## TASK DIRECTIONS
Where the material below has a line containing "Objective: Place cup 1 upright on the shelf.", start repeating exactly, and keep going through the line containing "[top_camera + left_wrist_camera", with no other lines.

☆ ☆ ☆ ☆ ☆

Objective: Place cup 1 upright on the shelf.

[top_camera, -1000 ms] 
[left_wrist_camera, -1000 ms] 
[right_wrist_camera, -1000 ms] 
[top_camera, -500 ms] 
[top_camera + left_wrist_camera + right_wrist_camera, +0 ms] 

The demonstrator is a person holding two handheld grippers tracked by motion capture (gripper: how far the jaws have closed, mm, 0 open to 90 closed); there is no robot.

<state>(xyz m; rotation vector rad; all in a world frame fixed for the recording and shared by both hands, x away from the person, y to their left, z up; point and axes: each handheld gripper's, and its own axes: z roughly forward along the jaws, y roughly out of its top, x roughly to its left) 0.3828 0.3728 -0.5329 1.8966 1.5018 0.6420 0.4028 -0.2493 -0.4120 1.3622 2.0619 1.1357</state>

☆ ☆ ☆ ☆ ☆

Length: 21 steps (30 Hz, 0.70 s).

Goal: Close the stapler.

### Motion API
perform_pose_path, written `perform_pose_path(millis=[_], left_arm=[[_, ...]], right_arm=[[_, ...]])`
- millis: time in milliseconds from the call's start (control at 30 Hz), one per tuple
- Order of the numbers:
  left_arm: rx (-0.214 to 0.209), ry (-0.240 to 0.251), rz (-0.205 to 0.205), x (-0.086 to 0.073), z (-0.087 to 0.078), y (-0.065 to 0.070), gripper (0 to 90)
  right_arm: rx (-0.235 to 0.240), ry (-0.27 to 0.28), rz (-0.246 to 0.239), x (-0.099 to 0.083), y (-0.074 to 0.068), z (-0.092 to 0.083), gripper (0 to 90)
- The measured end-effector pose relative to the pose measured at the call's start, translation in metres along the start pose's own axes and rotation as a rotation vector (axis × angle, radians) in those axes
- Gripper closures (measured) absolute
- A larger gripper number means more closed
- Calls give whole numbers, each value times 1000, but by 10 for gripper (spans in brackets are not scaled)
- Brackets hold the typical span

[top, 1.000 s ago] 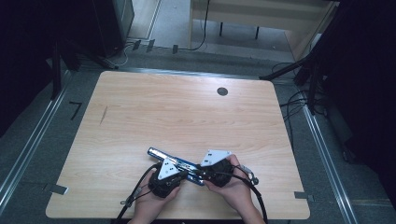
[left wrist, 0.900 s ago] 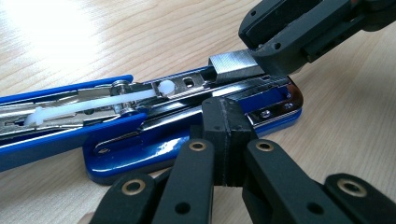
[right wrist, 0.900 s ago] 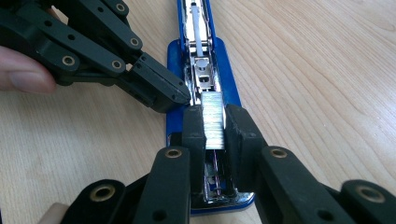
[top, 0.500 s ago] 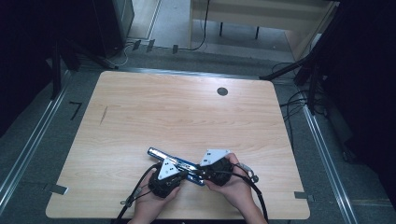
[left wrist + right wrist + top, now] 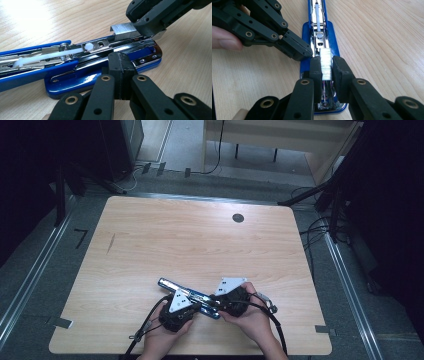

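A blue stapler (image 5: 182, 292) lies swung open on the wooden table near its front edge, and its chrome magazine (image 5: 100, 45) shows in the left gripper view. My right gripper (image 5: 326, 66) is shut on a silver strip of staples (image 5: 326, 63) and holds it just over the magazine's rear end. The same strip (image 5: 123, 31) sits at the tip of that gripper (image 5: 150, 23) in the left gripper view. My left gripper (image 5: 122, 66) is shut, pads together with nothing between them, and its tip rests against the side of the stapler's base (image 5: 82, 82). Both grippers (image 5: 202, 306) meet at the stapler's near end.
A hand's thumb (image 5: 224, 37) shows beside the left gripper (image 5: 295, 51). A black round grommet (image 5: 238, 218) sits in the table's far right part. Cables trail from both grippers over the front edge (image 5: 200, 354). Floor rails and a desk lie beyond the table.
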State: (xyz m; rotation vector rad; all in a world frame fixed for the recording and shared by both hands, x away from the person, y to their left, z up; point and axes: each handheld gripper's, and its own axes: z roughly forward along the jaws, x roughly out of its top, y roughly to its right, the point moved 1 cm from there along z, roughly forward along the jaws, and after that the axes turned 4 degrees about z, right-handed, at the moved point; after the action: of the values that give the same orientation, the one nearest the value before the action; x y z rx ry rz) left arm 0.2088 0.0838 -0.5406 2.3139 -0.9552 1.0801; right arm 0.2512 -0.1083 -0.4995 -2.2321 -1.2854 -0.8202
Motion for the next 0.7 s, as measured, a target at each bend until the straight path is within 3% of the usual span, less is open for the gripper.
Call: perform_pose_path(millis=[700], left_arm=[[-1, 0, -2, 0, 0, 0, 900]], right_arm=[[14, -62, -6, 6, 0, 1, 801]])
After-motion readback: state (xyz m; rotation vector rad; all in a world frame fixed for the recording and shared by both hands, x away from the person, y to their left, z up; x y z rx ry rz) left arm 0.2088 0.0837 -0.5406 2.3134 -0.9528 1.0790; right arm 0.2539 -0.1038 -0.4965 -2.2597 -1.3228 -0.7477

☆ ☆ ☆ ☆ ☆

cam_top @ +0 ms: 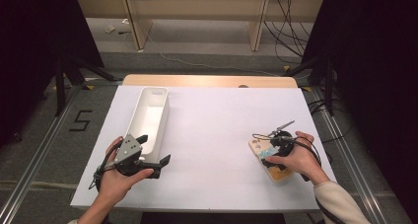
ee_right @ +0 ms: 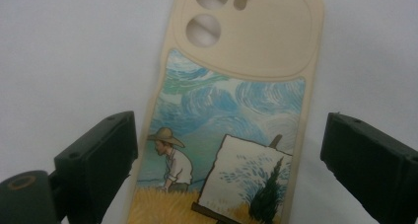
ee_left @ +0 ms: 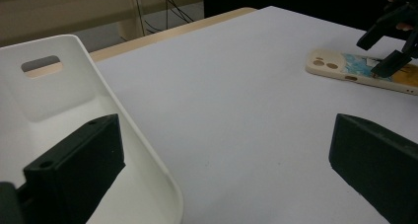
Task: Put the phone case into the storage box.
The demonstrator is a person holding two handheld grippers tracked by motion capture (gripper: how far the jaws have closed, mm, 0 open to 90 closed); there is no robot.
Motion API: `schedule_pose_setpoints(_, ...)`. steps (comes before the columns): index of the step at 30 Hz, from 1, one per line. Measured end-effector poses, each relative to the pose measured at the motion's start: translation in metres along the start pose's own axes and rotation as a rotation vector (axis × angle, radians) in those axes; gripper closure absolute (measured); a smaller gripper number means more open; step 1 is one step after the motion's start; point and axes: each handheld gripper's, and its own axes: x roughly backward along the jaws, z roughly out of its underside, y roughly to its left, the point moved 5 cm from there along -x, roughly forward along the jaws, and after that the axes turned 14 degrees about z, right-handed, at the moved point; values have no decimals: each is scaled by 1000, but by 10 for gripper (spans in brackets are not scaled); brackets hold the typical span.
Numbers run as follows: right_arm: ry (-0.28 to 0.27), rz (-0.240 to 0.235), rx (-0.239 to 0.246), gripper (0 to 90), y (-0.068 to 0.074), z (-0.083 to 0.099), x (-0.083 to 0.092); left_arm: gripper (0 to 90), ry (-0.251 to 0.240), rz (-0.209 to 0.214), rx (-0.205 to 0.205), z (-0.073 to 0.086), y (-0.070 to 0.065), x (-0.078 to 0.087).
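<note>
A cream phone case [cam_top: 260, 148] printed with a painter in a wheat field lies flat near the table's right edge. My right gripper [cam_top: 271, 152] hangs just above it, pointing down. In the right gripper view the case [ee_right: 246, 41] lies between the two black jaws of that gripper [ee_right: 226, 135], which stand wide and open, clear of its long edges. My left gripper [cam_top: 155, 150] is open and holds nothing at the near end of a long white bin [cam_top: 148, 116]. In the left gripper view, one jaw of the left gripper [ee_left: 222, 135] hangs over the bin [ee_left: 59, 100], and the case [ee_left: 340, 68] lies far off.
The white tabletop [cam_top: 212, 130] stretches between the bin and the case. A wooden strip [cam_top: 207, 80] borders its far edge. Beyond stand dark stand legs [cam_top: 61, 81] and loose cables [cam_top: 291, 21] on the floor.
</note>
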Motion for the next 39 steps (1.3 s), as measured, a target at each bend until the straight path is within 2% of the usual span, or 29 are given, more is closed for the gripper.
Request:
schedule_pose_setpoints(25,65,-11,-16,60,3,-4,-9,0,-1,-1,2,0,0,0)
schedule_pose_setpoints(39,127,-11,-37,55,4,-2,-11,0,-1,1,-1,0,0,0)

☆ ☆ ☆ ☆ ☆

## EXPECTED OUTPUT
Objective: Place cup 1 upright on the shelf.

[top_camera, -1000 ms] 
[left_wrist_camera, -1000 ms] 
[right_wrist_camera, -1000 ms] 
[top_camera, -500 ms] 
[top_camera + left_wrist_camera + right_wrist_camera, +0 ms] 

This output is complete.